Czytaj również: Zamówienia publiczne szerzej otwarte dla mniejszych firm
Jej zdaniem to ogromna szansa dla polskich firm, bowiem rosnąca obecność sił NATO oznacza coraz większą liczbę zamówień – od drobnych, opiewających na kilkadziesiąt tysięcy dolarów do dużych – takich jak udział Zakładów Lotniczych nr 2 w programie obsługi technicznej F-16.
- Polskie firmy wykazują coraz większe zainteresowanie tymi przetargami, ale nie wykorzystują jeszcze w pełni swojego potencjału - twierdzi Vasylenko, dodając, że najbliższe lata mogą przynieść wysyp nowych zamówień – agresja Rosji na Ukrainę zmieniła sytuację, można oczekiwać dalszego zwiększania obecności NATO w Polsce (zatem i nowych zamówień). Drugim trendem będzie militaryzacja Europy – kolejne kraje zapowiadają zwiększenie liczebności armii i zakupy nowego sprzętu.

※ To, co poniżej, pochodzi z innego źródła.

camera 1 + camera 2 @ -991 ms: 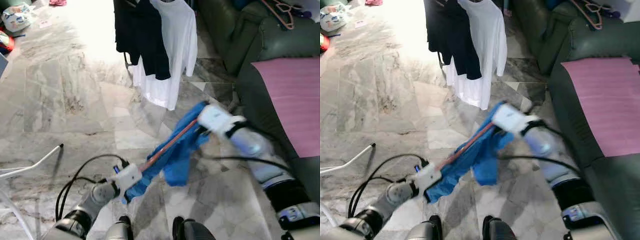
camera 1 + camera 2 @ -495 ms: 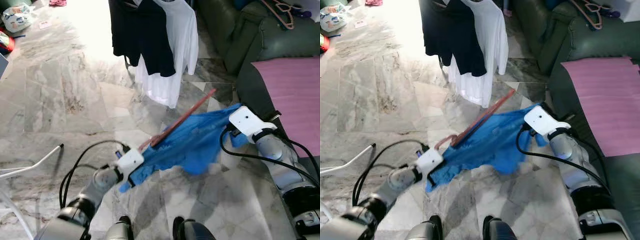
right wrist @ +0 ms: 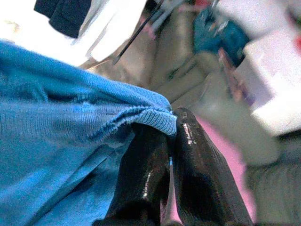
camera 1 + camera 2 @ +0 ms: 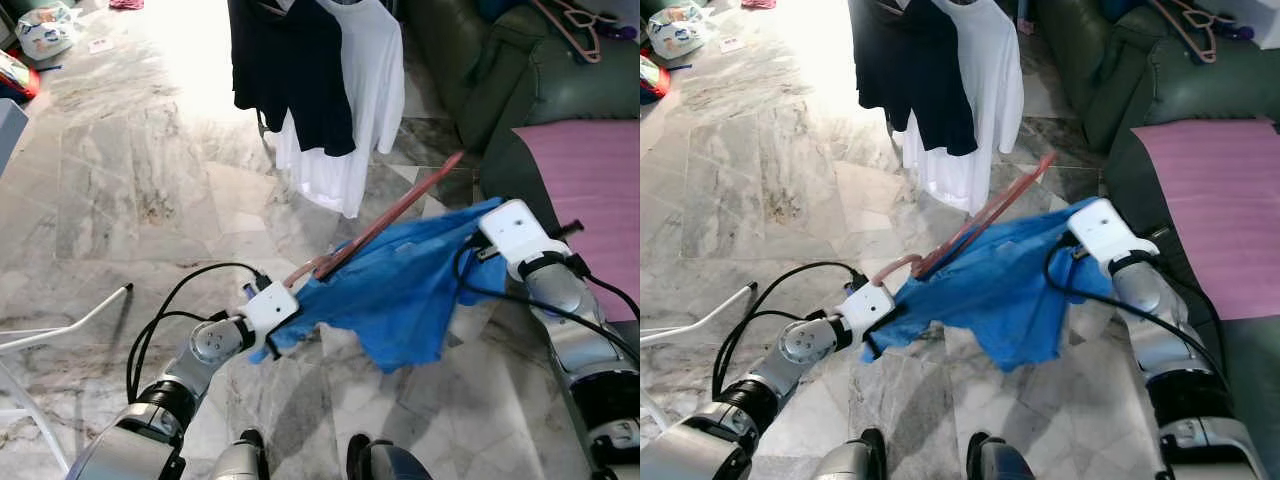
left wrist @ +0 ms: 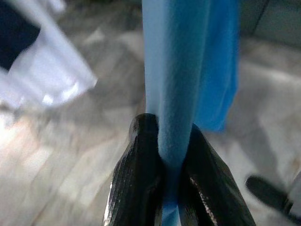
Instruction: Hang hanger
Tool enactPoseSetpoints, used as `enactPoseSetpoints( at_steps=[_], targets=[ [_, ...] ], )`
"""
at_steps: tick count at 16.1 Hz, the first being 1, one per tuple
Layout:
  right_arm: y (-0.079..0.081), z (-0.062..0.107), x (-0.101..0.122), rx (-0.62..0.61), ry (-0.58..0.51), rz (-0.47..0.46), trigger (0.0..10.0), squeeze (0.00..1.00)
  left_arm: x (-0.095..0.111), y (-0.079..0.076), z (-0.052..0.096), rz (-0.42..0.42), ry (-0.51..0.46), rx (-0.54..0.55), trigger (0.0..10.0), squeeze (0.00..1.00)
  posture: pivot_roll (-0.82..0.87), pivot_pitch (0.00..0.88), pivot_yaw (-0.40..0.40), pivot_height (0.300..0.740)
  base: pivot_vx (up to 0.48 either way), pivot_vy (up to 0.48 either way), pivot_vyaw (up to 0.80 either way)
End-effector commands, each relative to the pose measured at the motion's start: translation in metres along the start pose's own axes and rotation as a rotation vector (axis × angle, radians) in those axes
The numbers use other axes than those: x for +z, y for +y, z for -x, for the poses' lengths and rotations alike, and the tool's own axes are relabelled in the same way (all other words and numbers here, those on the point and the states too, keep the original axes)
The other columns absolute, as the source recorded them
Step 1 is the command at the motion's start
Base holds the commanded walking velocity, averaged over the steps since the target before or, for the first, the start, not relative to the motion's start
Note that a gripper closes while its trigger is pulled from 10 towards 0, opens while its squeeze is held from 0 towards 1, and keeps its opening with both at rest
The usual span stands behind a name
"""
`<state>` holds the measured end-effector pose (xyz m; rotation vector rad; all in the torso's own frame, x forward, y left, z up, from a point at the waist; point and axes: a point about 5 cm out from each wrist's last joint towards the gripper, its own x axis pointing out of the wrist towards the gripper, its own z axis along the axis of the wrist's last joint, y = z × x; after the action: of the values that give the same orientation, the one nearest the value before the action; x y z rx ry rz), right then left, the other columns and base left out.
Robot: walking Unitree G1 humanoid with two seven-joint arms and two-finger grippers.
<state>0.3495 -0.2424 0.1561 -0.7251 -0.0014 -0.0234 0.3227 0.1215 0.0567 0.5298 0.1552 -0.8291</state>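
Both arms up in front of robot, blue shirt (image 4: 400, 295) stretched between them above the marble floor (image 4: 150, 200). Left end effector (image 5: 170, 162) fingers pinched together on a folded edge of the blue shirt, low and near the robot's body. Right end effector (image 3: 170, 141) fingers clamped on the ribbed hem of the shirt, further out, beside the dark green sofa (image 4: 510, 90).

Pink hanger (image 4: 385, 225) sits inside the shirt, one arm sticking out diagonally up and to the right, hook end near the left end effector. Not hung yet; it is well apart from the rack clothes.

Versus 0.5 s ago: shirt spread a bit wider and lifted, more cloth drooping in the middle; right end effector slightly higher and further right; left end effector moved a little inward toward center; hanger arm angle about the same. Versus 1.0 s ago: arms were closer, shirt bunched, now pulled open.

Background: black garment (image 4: 290, 70) and white long-sleeve shirt (image 4: 350, 110) hanging ahead, pink mat (image 4: 590, 190) on the sofa, another pink hanger (image 4: 575, 22) on the sofa back, white rack leg (image 4: 70, 325) at left on the floor.
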Motion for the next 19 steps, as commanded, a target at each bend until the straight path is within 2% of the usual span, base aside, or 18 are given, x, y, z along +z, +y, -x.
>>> enactPoseSetpoints(
  at_steps=[1, 3, 5, 10, 17, 19],
  targets=[
    [-0.002, -0.002, -0.008, 0.009, 0.05, -0.108, 0.0, 0.0, 0.001, -0.005, 0.004, 0.012, -0.059, -0.056, 10.0, 0.0, -0.02, 0.27, 0.03, 0.74, 0.0, 0.0, 0.0],
    [-0.004, -0.007, -0.01, 0.027, 0.069, -0.125, 0.0, 0.0, 0.008, -0.005, 0.005, 0.021, -0.12, -0.104, 10.0, 0.0, -0.02, 0.275, 0.031, 0.74, 0.0, 0.0, 0.0],
    [-0.011, -0.013, -0.008, 0.025, 0.074, -0.149, 0.0, 0.0, 0.008, -0.008, 0.008, 0.013, -0.135, -0.185, 10.0, 0.0, -0.02, 0.275, 0.029, 0.74, 0.0, 0.0, 0.0],
    [-0.029, -0.023, 0.01, 0.008, 0.006, -0.164, 0.0, 0.0, -0.021, -0.021, 0.023, 0.01, 0.013, -0.336, 10.0, 0.0, -0.02, 0.276, 0.033, 0.74, 0.0, 0.0, 0.0],
    [-0.051, -0.025, 0.072, -0.006, -0.217, -0.072, 0.0, 0.0, -0.043, -0.03, 0.032, 0.028, 0.161, -0.382, 10.0, 0.0, -0.04, 0.276, 0.035, 0.74, 0.0, 0.0, 0.0],
    [-0.058, -0.022, 0.079, -0.012, -0.239, -0.059, 0.0, 0.0, -0.048, -0.03, 0.034, 0.021, 0.196, -0.382, 10.0, 0.0, -0.04, 0.275, 0.035, 0.74, 0.0, 0.0, 0.0]
  ],
)
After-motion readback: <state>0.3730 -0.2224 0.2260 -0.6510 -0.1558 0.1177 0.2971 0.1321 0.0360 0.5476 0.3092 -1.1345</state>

To może oznaczać znaczne zwiększenie zamówień, przy czym nie będą one dotyczyć jedynie branży zbrojeniowej. Armia potrzebuje również cywilnych towarów i usług. Anastasiia Vasylenko przestrzega jednak, że droga do tych kontraktów nie jest łatwa.
- Wojskowe przetargi są jedynymi z najbardziej specyficznych – wymagają od firm znacznie większej aktywności i elastyczności - stwierdziła.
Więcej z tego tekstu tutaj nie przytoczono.